Absolutely, I'm interested to see what comes of it.

Quote:
It definitely seems to make sense in the medium-to-long term to try to work this into the engine better. In the short term, it's immediately obvious why the broadphase solver needs to be turned off. Just trying to set up the static geometry from your demo, and generate the 1000 bodies for the water (1000 round bodies just falling, I'm not trying to apply the constraints yet) immediately starts triggering asserts, even with the max proxies set to 2048, as in your demo. How do I turn this off for the water particles - by doing some contact filtering, or setting all the particles as a sensor, or what? It's not clear from the source; my best guess is that you've hacked the Box2d internals somewhere to test for LIQUID_INT and not attempt to process bodies with that set, but I don't know how to verify that.

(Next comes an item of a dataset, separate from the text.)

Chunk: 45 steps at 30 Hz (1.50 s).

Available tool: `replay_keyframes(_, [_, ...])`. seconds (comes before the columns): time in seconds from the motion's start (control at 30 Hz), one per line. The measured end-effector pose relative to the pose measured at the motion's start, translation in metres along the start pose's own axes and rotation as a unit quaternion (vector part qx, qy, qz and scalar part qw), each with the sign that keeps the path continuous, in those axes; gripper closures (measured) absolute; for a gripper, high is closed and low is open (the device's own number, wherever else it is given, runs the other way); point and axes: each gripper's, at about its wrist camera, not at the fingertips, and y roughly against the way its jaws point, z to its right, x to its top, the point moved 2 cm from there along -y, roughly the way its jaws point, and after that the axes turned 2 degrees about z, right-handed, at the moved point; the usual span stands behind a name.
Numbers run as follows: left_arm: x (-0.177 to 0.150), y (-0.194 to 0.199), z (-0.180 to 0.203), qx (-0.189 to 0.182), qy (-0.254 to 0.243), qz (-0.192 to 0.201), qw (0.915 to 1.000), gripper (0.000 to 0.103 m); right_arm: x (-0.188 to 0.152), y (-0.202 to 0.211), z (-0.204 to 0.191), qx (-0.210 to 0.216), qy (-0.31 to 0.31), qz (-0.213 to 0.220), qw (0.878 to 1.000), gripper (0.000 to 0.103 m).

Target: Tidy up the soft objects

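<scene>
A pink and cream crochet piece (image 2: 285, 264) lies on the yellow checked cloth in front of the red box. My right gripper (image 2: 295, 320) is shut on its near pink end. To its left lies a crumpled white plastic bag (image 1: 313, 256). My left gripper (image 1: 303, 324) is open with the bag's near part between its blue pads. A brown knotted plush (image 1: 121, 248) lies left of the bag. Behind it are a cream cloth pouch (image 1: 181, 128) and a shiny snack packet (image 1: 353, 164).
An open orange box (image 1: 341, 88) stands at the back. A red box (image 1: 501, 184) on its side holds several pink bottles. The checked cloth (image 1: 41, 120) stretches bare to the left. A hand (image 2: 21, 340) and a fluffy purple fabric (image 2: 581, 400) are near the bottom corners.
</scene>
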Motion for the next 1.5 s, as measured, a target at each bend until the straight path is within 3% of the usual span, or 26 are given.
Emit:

Nope, the only thing LIQUID_INT is used for is inside the testbed it's checked so that the "water" stuff is drawn as colored points instead of circles (the circle code is not very fast in Processing and was bogging things down too much). No engine hacking that I can remember, at least.

You may want to check to make sure that you're spawning the particles in different locations, because it really should work if you've got enough proxies; also, make sure you've cleaned before rebuilding, you often have to do that after changing the proxy limit so that the settings file is recompiled. If that doesn't help, can you post which assertion you're hitting?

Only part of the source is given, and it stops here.